Do femoral nerve blocks improve acute pain control in adults with isolated hip fractures?
Reviewed by: Katrina Hurley, MD
Emergency Medicine Resident, Dalhousie University, Halifax, NS
Date appraised: April 2004
- Fletcher AK, Rigby AS, Heyes FL. Three-in-one femoral nerve block as analgesia for fractured neck of femur in the emergency department: a randomized, controlled trial. Ann Emerg Med 2003;41(2):227-33.
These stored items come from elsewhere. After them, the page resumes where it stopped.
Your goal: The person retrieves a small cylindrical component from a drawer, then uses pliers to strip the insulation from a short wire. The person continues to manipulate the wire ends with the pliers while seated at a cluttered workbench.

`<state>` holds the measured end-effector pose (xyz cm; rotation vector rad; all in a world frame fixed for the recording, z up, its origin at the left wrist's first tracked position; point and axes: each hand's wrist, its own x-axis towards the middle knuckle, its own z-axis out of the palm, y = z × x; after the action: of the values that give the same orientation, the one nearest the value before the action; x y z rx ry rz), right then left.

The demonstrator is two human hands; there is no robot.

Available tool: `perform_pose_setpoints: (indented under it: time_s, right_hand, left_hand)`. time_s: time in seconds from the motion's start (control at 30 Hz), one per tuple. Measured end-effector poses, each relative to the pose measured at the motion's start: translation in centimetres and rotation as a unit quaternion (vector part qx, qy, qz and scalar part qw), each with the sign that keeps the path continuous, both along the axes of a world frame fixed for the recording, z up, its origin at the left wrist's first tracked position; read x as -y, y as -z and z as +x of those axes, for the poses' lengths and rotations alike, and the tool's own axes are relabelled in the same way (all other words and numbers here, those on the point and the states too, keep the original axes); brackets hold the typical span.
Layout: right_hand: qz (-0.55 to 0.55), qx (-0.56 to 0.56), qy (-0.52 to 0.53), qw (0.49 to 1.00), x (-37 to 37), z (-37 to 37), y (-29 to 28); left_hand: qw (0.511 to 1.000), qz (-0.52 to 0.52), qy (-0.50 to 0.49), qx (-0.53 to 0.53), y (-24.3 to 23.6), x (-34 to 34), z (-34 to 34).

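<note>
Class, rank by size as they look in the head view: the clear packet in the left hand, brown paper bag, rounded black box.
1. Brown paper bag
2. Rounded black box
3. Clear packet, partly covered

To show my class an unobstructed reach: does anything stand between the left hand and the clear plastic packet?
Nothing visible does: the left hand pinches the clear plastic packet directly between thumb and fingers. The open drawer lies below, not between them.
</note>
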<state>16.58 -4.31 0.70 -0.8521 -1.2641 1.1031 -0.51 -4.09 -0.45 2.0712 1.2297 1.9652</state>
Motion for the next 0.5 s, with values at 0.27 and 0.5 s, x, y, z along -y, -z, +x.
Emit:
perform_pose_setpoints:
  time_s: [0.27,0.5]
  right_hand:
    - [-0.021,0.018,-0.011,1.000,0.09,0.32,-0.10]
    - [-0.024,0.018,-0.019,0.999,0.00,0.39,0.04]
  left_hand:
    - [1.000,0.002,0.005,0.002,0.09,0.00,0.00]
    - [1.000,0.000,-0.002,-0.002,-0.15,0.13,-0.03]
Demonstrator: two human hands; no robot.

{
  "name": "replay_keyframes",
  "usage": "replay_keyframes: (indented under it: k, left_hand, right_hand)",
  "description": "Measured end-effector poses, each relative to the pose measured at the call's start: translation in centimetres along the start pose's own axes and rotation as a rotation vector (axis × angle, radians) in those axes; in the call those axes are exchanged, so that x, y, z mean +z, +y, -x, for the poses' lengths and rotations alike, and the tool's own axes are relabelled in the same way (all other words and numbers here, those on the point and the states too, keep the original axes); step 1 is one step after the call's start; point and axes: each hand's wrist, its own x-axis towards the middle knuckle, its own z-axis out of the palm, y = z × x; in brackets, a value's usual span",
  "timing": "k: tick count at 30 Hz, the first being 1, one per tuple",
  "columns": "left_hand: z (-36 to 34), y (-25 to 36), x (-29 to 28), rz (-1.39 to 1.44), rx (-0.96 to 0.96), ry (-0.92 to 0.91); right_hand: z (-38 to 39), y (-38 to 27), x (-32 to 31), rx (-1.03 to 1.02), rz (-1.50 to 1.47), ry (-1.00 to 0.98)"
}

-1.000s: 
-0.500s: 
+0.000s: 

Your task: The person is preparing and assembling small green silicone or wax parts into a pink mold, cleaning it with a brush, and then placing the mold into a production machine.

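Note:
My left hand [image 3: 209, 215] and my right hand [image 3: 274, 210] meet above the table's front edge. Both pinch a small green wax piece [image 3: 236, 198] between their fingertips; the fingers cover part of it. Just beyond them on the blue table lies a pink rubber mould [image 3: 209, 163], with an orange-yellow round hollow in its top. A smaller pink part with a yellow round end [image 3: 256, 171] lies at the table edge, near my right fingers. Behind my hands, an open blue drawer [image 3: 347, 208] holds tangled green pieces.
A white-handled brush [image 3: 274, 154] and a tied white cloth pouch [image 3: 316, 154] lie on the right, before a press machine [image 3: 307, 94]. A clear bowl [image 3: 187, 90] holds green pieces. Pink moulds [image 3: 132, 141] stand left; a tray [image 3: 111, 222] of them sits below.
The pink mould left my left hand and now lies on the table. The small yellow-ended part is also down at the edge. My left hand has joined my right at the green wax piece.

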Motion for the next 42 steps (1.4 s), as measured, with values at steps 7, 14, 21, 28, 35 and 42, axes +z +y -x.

- Haddad FS, Williams RL. Femoral nerve block in extracapsular femoral neck fractures. J Bone Joint Surg Br 1995;77(6):922-3.
Clinical bottom line
Femoral nerve blocks provide faster pain relief than systemic analgesia and decrease opiate requirements. This technique can be performed by physicians in the emergency department (ED).
Using MEDLINE (1966 to Apr. 11, 2004), Search ("nerve block" [MeSH] AND "hip fractures" [MeSH]) AND (clinical [title/abstract] AND trial [title/abstract]) OR clinical trials [MeSH terms] OR clinical trial [publication type] OR random* [title/abstract] OR random allocation [MeSH terms] OR therapeutic use [MeSH subheading]).
Limits: All adult: 19+ years, human
Yield: 27 results
Studies that used other types of nerve blocks such as subcostal, lateral cutaneous and psoas blocks were excluded. A 2004 Cochrane Review update,1 "Nerve blocks (subcostal, lateral cutaneous, femoral, triple, psoas) for hip fractures," was excluded for this reason as well, although the references were examined for relevant articles. Studies that described the use of nerve blocks in the operative and postoperative settings were excluded for probable lack of generalizability to the emergency setting.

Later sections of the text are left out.